A tourist takes pictures, probably to gleefully post on social media; “Look at the gross, homeless Santa Claus suit guy!” You can’t judge too much — you would have been that person often enough, pointing at some weirdo like yourself and laughing. Most of those aforementioned well-meaning folks never face adversity or highly unusual situations, so they don’t know how to properly react. If they knew the kind of power Santa-kind possesses, they’d be running like hell.

Still, it serves you right to be ridiculed. That was a stupid plan earlier, and it went nowhere. Unfortunately, there are so many nowheres out here, and so few somewheres. Where could Andy have gone? You can’t sense him at all. He is cloaked, and very well. He doesn’t want to be caught, and won’t be if he can help it. He may be an elf, but that doesn’t mean he’s stupid. It’s not like he will be sending e-mail taunting you — e-mail which would be traceable. You wonder, ‘Why can’t God make this easier, for God’s sake?’ As if heeding your call, your blood nose stops and even your little headache. ‘The system works!’ you think, semi-sarcastically. ‘Now, what of humanity?’

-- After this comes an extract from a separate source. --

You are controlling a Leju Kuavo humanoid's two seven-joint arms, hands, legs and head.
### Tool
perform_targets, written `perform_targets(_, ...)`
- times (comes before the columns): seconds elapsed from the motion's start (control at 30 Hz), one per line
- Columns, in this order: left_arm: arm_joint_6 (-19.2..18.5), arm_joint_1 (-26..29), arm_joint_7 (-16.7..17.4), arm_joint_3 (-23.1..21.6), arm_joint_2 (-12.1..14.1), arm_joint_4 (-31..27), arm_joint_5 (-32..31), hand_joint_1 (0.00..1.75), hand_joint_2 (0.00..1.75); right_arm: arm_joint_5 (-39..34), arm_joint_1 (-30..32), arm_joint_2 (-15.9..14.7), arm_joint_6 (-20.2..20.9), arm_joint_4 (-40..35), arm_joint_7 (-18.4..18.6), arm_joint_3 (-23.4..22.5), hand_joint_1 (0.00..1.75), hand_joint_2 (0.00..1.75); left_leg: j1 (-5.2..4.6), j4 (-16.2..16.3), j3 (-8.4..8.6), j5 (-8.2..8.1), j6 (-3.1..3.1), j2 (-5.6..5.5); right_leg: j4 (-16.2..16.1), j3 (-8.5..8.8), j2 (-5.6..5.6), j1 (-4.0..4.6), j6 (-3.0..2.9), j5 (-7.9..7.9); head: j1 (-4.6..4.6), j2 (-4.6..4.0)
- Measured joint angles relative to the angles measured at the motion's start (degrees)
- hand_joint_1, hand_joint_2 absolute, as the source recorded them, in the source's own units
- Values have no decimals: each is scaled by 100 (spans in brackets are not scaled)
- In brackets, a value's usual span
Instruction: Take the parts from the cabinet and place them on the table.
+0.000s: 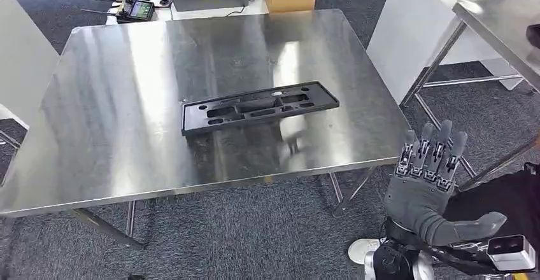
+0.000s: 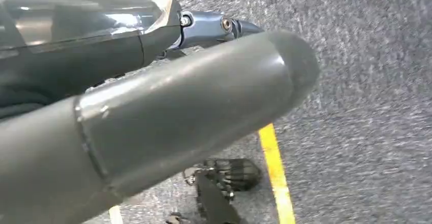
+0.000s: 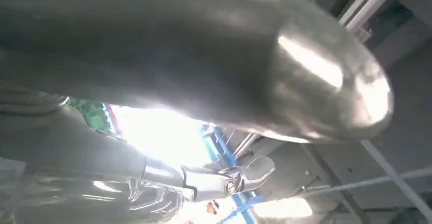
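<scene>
Part (image 1: 260,106): black slotted panel, flat near the centre of the steel surface (image 1: 114,102), slightly toward its right edge.
Right hand (image 1: 428,184): off the near right corner, fingers apart, empty.
Left hand (image 2: 153,117): state cannot be told.
Step, judged: return to cabinet; keep the hand spread until the next part is reached.

Counter (image 1: 127,114): near-left corner running off the head view's left edge; legs mostly hiding beneath the top. Second steel table (image 1: 503,19) at far right being cut by the edge. Clutter beyond the counter — a handset (image 1: 135,9), a cardboard box (image 1: 290,1) — getting clipped at the top, details too small to read. Right robot hand (image 1: 428,184): wrist trailing off the bottom edge. Left robot hand (image 2: 168,117): thumb crowding the wrist view, blurring, finger position unreadable. Right wrist view glaring out, surroundings smearing.
</scene>
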Motion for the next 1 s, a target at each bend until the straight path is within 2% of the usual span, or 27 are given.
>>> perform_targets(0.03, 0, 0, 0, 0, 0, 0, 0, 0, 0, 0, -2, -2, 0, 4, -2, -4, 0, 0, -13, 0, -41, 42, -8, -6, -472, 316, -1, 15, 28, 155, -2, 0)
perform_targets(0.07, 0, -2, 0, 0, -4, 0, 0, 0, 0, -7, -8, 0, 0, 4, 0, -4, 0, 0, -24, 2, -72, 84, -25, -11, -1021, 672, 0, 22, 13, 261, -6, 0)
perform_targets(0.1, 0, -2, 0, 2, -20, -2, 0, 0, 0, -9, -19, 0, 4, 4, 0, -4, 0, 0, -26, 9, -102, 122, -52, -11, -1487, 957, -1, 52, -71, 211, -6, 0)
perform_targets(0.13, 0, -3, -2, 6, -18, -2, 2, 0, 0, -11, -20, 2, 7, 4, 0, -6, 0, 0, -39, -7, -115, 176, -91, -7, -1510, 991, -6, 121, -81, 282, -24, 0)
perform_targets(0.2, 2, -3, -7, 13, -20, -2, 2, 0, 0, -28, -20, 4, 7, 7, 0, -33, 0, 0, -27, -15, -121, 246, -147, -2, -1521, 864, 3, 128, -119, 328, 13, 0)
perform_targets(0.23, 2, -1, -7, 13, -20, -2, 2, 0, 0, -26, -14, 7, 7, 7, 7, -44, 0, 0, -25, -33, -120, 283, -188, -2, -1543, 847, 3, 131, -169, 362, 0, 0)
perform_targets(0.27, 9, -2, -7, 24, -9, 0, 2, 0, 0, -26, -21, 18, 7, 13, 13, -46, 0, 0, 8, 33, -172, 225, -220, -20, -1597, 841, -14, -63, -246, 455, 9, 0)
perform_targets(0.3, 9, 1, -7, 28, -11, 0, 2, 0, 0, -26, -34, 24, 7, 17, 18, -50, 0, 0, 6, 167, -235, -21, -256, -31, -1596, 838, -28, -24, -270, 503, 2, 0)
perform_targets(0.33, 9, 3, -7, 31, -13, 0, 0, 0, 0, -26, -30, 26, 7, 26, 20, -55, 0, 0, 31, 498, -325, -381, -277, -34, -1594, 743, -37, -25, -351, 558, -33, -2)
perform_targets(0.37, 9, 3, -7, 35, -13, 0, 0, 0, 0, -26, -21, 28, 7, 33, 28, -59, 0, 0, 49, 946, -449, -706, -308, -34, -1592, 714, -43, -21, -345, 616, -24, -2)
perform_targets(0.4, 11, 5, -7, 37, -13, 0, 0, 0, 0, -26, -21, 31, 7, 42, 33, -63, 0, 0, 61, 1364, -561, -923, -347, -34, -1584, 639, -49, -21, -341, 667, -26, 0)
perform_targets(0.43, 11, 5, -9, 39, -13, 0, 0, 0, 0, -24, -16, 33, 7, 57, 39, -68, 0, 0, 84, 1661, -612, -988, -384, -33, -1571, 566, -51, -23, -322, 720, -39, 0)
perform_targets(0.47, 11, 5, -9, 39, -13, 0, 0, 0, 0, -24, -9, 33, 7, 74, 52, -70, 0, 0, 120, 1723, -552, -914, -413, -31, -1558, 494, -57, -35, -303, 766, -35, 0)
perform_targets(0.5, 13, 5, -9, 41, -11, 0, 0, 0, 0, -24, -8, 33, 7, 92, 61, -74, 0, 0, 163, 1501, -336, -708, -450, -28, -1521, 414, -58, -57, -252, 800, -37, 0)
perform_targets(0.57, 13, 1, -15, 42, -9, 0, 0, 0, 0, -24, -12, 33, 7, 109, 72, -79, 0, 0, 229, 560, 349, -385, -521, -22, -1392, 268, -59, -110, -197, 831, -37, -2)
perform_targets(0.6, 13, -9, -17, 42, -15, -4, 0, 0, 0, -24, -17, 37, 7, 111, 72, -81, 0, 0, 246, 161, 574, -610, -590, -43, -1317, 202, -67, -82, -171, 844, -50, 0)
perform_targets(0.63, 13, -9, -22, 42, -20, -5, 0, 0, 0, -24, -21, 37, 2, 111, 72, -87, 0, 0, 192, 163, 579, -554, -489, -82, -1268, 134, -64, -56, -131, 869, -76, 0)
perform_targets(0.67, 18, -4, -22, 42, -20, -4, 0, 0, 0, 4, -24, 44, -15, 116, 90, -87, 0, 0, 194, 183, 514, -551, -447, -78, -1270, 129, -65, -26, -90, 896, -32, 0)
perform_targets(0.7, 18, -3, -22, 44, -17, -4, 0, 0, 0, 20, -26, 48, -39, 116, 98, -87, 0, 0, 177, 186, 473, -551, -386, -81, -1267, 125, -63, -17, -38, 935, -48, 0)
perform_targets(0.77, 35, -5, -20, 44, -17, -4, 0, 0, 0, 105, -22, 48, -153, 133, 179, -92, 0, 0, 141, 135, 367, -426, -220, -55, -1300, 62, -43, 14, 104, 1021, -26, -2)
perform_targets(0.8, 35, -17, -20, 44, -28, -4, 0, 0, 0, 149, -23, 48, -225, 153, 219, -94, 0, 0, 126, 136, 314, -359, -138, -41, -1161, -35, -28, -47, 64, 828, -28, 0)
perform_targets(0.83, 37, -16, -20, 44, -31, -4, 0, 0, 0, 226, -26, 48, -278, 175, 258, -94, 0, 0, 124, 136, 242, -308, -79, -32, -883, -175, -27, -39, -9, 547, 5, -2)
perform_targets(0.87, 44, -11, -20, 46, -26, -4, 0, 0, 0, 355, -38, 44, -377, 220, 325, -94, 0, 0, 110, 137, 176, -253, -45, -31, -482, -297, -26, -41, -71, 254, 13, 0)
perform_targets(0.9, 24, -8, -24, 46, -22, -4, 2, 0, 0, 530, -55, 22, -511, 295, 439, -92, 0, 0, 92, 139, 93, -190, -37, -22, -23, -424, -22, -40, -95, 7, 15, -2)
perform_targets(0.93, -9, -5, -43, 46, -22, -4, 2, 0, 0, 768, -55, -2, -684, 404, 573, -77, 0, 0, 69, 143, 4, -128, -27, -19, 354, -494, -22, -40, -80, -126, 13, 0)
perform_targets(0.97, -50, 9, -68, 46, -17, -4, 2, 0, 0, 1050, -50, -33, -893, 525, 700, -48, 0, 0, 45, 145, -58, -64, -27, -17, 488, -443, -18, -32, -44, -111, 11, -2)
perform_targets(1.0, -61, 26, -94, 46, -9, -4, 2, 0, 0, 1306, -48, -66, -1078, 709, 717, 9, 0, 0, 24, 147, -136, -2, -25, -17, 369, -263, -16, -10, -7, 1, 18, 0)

As you wander out of the park, you see more of humanity. It’s not all bad, to be sure. Still, it’s not entirely different from bad. You knew that even before you had these Santa senses. You have made your way to a city street, and you smile at the steam rising from a manhole. Movies and TV shows tend to depict it as something sinister, but you know it’s just water vapor. Harmless, right? Maybe, but you’re still not walking close to it.

Meanwhile, in the back of your mind, you’re computing the meaning of that message: “…The briars underneath my window to cave in…” You’ve already considered giving up on that, but it’s your only lead at this point. You look at the sky, like looking into a priority well. It seems so endless, like the parent of meaning. Are you compatible with this world?

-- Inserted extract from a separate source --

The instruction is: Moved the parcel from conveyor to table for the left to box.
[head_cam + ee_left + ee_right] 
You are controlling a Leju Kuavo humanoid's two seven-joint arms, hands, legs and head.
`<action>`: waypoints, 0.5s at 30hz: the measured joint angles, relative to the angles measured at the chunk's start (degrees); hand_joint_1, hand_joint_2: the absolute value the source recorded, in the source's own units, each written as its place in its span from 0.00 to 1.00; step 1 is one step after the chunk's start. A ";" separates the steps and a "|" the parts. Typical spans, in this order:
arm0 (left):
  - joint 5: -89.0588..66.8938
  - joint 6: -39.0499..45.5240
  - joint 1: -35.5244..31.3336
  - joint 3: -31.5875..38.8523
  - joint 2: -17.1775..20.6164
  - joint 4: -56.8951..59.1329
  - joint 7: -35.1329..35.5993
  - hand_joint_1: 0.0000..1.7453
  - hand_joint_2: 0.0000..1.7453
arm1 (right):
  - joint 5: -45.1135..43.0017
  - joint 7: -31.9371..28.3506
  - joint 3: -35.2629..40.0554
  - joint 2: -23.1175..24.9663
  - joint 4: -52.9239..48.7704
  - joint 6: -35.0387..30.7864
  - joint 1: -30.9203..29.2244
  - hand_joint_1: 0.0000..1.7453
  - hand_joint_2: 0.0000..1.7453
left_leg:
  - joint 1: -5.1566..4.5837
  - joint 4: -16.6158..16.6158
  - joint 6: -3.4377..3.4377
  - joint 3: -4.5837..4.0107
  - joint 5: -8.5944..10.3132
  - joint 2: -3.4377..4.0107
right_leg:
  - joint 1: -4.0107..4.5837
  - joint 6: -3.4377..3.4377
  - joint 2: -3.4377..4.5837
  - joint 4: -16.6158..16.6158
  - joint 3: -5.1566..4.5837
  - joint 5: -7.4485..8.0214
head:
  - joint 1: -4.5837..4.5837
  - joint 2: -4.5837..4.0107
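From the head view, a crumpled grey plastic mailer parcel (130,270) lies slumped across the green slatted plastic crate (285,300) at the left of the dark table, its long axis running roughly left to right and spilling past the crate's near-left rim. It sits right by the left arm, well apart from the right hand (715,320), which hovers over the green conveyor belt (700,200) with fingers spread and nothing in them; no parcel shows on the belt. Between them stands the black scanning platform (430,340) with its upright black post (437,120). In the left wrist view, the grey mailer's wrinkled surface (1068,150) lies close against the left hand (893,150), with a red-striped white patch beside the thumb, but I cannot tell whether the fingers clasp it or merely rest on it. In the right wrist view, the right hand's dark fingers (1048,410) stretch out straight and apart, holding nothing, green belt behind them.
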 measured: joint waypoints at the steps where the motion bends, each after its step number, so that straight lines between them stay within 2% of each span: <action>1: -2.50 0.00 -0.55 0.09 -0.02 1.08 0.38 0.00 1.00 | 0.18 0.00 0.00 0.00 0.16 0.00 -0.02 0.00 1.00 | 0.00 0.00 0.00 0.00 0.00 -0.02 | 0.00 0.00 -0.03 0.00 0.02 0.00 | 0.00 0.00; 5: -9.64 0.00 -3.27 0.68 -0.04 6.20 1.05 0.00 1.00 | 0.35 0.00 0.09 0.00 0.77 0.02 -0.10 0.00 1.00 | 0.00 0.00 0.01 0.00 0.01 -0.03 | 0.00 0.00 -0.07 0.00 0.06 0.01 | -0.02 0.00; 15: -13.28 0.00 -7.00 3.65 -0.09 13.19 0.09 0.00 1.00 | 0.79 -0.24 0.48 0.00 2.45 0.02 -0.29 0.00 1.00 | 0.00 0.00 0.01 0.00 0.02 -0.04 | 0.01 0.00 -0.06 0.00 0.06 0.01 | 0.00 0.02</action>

You think about Andy himself. You know he’s not even the most vicious elf, but apparently one of the most susceptible to hate-waves. You imagine him like an alien presence out here, like the Predator, and you laugh at the idea of being Arnold Schwarzeneggar. Will you track this beast down before it kills for sport? On that note, you try to assess how Andy would proceed. Would he be out here destroying the first person, place or thing that he sees? No, he isn’t a rampaging Godzilla. He will try to play it cool, familiarize himself with the outside world again. He might even relax, to the extent possible. Being an elf takes its toll, to be sure. R&R would make a lot of sense, even for a psychopath. By no means is elfhood an ordinary, casual existence. It’s a burden.

The Predator sees in pseudo-color in the movie. It sees in heat signatures. You wonder if Andy sees in hate signatures and if that’s what you can pick up on psychically. Surely, in his highly unique situation, Andy would give off highly unique hate signatures. “Hmm,” you say aloud. “What’s all this nonsense about?”

You suddenly see two kids — no older than 10 — calling each other names like “asshole” and “motherfucker.” You think, ‘Next time I write about little Ashlyn and Jake, I’ll write that they are assholes and motherfuckers. That will surely solve the problem.’

Suddenly, you transform dynamically into the best, jolliest Santa Claus you can be, and tell the kids not to use such harsh language, and that they’re being added to your naughty list this year. “Fuck off!” says little Jake, while Ashlyn laughs, showing some missing teeth. You feel like asking Ashlyn, ‘Would you like all of your teeth to go missing for good, little girl?’ but you realize that it’s too Andy-like. You are specifically out here to halt such behavior. Plus, your nose would bleed for a very, very long time after that, assuming you wouldn’t be culled from the Santa populace. Still, you think about where the body might be dumped, and you know Andy isn’t feeding you his hate signature. This is pure you.

“I hope you don’t mean that, little boy!” you tell Jake. He laughs, says “You smell like goat shit!” and runs off to his future abandonment — unswayed by naughty lists or mere thoughts of anybody’s future, including his own. He is nothing. He will become nothing. Goat shit.